▶ **EXERCISE INSTRUCTIONS**: Return the opening lines of the material, word for word. End with the line that contains "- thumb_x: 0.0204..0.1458".

════════════════════

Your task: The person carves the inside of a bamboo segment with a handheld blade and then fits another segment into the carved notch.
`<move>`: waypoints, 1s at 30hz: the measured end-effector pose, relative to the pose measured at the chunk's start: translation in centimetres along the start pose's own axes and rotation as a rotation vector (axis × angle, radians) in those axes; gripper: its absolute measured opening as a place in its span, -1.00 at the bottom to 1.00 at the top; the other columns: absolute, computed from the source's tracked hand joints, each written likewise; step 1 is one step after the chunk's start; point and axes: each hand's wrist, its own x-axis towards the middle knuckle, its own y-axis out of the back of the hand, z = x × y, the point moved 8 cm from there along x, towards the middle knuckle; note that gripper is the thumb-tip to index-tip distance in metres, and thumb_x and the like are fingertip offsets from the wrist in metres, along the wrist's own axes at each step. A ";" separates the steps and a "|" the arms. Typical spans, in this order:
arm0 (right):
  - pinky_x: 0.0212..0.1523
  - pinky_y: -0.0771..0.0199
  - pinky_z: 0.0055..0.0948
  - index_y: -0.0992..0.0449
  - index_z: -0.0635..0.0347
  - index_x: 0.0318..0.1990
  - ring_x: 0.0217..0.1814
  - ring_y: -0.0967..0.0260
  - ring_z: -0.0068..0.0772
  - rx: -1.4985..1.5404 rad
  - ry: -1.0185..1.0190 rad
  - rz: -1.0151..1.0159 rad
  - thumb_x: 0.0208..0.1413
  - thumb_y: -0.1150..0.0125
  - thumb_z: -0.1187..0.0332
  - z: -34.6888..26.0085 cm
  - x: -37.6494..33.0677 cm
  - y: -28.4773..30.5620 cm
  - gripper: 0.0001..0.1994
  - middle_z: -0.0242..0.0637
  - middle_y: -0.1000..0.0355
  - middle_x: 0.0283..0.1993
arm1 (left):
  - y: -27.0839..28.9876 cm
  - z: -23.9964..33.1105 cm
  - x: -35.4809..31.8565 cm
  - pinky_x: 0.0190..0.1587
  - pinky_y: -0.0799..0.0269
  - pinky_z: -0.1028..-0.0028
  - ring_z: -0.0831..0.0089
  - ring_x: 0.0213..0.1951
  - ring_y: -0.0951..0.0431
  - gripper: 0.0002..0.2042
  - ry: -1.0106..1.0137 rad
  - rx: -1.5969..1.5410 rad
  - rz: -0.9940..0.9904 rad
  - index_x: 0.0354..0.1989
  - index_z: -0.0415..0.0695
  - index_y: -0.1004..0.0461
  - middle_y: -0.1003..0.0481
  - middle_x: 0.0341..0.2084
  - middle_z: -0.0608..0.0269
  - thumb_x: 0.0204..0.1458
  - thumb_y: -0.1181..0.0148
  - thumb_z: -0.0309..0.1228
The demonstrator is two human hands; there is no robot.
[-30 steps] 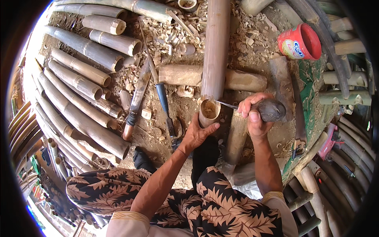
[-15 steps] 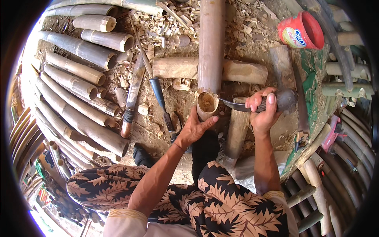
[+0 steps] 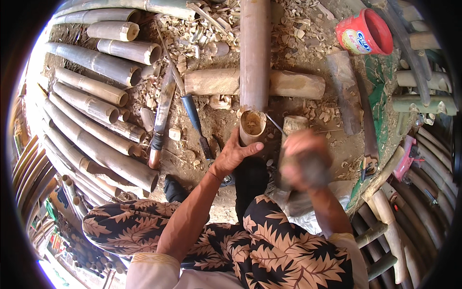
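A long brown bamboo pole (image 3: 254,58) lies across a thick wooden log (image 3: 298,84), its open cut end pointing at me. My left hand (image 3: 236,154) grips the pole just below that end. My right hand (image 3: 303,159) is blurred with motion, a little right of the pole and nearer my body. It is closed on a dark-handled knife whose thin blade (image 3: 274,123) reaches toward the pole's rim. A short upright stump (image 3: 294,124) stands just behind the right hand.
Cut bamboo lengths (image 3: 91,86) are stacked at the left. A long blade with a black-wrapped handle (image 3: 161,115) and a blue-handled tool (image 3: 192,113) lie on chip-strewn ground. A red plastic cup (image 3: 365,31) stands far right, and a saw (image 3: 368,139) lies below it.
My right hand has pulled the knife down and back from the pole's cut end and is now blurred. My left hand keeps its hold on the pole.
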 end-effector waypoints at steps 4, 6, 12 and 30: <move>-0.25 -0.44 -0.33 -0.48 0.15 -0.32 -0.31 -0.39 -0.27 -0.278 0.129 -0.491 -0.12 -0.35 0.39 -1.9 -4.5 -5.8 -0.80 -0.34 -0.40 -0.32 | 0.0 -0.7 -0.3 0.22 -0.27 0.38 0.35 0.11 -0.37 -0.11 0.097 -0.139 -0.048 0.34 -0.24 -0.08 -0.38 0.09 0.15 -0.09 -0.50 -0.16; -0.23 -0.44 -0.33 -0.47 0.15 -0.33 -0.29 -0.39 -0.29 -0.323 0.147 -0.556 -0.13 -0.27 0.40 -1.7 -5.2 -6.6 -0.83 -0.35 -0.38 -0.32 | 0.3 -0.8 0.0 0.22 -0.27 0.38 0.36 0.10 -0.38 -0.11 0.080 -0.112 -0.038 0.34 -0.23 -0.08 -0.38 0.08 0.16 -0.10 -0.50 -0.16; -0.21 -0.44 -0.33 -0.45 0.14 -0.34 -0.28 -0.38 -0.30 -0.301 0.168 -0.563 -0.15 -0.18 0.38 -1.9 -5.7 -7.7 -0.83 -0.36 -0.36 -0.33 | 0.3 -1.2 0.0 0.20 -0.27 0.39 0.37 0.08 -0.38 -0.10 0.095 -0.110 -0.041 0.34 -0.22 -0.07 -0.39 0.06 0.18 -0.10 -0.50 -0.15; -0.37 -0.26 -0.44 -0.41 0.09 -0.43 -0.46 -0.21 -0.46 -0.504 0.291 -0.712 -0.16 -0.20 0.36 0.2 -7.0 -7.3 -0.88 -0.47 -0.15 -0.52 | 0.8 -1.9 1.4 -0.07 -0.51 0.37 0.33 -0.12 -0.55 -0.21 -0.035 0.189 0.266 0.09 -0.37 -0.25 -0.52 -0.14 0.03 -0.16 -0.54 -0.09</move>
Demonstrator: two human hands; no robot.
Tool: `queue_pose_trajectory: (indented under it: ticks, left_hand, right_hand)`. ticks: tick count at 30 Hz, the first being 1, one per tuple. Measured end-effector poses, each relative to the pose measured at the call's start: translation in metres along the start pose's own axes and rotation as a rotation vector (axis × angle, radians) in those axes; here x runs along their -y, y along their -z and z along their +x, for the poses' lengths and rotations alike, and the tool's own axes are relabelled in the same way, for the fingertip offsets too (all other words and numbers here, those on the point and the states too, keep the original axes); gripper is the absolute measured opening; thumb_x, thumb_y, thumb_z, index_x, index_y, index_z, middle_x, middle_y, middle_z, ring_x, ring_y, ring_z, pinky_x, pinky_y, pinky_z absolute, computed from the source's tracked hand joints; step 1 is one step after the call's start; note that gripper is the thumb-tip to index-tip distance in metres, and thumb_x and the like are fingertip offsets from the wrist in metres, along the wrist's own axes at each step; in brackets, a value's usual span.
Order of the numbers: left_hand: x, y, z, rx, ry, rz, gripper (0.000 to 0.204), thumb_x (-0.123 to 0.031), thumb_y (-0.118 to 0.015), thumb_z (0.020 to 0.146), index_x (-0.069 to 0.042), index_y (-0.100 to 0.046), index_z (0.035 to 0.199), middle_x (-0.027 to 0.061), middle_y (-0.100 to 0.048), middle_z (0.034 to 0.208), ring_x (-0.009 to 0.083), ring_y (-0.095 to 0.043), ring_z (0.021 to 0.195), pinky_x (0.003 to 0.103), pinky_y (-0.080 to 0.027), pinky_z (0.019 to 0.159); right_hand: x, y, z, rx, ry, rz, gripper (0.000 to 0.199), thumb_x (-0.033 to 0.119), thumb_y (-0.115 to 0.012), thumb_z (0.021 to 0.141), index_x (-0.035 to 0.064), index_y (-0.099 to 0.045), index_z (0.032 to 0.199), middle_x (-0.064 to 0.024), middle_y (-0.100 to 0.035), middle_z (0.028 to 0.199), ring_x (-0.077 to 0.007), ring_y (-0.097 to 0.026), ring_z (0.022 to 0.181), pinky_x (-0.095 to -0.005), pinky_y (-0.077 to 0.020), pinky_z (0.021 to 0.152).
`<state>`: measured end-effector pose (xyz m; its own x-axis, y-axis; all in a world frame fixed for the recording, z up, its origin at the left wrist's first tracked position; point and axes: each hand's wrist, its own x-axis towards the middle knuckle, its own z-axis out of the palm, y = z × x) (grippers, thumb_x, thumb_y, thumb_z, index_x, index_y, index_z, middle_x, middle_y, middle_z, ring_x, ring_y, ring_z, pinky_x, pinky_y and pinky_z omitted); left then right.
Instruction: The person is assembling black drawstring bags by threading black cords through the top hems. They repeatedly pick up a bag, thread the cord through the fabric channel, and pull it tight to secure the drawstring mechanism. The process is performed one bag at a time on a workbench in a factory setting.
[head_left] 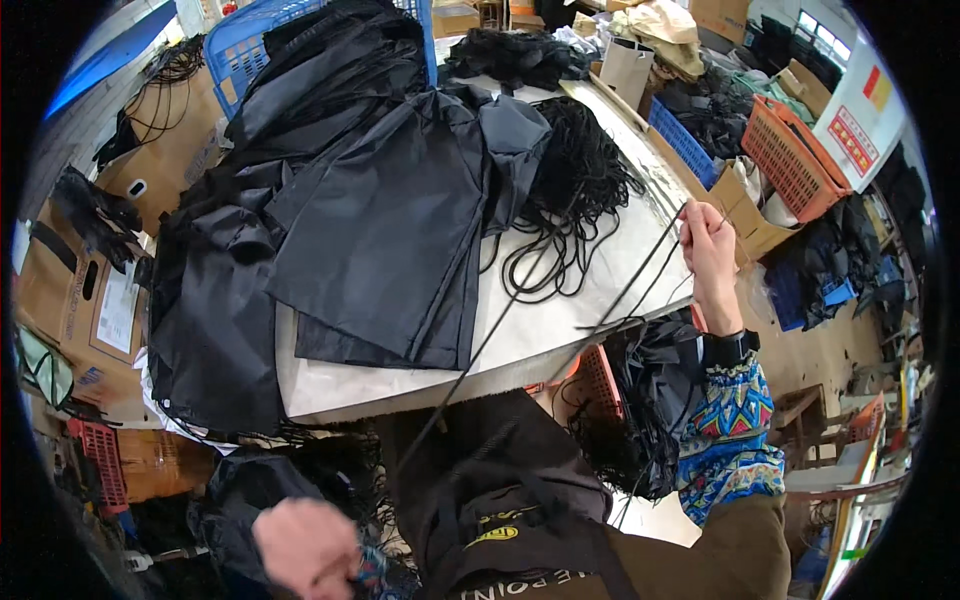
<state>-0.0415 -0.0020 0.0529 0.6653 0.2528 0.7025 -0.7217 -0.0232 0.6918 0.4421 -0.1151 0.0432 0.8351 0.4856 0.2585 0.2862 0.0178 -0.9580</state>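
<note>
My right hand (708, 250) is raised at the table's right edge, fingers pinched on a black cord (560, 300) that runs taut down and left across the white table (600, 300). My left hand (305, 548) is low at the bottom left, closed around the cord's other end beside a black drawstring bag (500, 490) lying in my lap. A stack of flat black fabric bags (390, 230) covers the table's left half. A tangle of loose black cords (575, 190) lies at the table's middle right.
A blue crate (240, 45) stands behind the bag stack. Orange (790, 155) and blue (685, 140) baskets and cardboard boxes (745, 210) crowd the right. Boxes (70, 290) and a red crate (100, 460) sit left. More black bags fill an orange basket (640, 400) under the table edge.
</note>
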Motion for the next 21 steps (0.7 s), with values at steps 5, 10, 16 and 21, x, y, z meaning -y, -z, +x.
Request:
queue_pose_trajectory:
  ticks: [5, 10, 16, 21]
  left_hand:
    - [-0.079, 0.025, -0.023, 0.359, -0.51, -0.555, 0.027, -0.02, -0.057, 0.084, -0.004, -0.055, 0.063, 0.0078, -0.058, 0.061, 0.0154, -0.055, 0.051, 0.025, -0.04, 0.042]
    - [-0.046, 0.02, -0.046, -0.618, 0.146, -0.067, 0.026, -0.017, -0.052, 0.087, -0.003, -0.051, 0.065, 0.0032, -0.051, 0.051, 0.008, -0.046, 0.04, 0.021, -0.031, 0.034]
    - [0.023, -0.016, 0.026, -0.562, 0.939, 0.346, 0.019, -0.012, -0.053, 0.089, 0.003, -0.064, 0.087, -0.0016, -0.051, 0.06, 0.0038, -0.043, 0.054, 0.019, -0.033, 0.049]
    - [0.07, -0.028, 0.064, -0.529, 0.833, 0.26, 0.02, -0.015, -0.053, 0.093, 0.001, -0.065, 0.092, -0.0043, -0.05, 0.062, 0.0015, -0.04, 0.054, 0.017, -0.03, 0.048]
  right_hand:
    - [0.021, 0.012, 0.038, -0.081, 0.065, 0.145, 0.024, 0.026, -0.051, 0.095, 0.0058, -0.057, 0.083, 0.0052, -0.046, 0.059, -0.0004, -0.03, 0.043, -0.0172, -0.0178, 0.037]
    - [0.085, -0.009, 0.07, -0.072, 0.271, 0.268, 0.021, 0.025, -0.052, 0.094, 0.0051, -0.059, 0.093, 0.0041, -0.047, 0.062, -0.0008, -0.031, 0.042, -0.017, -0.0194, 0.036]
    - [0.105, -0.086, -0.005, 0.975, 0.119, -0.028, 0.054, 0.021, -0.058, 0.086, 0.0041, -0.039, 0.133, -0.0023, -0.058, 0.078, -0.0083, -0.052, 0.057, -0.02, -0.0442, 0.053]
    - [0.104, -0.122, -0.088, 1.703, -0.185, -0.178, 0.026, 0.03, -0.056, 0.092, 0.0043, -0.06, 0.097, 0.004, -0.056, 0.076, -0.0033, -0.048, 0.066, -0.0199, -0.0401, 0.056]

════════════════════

▶ **OUTPUT OF THE EXERCISE**:
Your task: The person carves the inside of a bamboo segment with a handheld blade and then fits another segment into the carved notch.
`<move>`: waypoints, 1s at 30hz: the measured end-effector pose, relative to the pose measured at the chunk's start: translation in centimetres along the start pose's own axes and rotation as a rotation vector (axis × angle, radians) in those axes; gripper: its absolute measured opening as a place in its span, -1.00 at the bottom to 1.00 at the top; the other columns: absolute, computed from the source's tracked hand joints, each written likewise; step 1 is one step after the chunk's start; point and axes: each hand's wrist, its own x-axis towards the middle knuckle, its own y-axis out of the back of the hand, z = x × y, the point moved 8 cm from there along x, towards the middle knuckle; note that gripper is the thumb-tip to index-tip distance in metres, and thumb_x and the like are fingertip offsets from the wrist in metres, along the wrist's own axes at each step. A ";" separates the steps and a "|" the arms. Typical spans, in this order:
arm0 (right):
  - pinky_x: 0.0212..0.1523
  - pinky_y: -0.0771..0.0199
  - pinky_z: 0.0055..0.0948
  - index_y: -0.0992..0.0449
  - index_z: -0.0635..0.0347
  - index_x: 0.0318..0.1990
  - ring_x: 0.0217..0.1814
  - ring_y: -0.0967..0.0260
  - ring_z: -0.0068..0.0772
  - rx: -1.4985..1.5404 rad
  - ry: -1.0185..1.0190 rad
  - rz: -1.0151..1.0159 rad
  - thumb_x: 0.0208..0.1413
  - thumb_y: -0.1150..0.0125
  - thumb_z: -0.1187..0.0332
  - z: -34.6888..26.0085 cm
  - x: -37.6494..33.0677 cm
  - y: -28.4773..30.5620 cm
  - gripper: 0.0001..0.1994
  - middle_z: -0.0242..0.0637
  - middle_y: -0.1000..0.0355
  - middle_x: 0.0283..0.1993
arm1 (left):
  - y: -27.0839..28.9876 cm
  - z: -23.9964..33.1105 cm
  - x: -35.4809..31.8565 cm
  - pinky_x: 0.0190..0.1587
  - pinky_y: -0.0799..0.0269
  - pinky_z: -0.1028..-0.0028
  - ring_z: -0.0831..0.0089
  - ring_x: 0.0213..0.1951
  - ring_y: -0.0951..0.0431
  - gripper: 0.0002..0.2042
  - ry: -1.0106..1.0137 rad
  - rx: -1.5969..1.5410 rad
  - rz: -0.9940..0.9904 rad
  - index_x: 0.0354..0.1989
  - index_z: -0.0415..0.0695
  - index_y: -0.1004..0.0461
  - middle_y: -0.1003..0.0481
  - middle_x: 0.0341..0.2084
  - middle_z: -0.0608..0.0269
  - thumb_x: 0.0204..0.1458

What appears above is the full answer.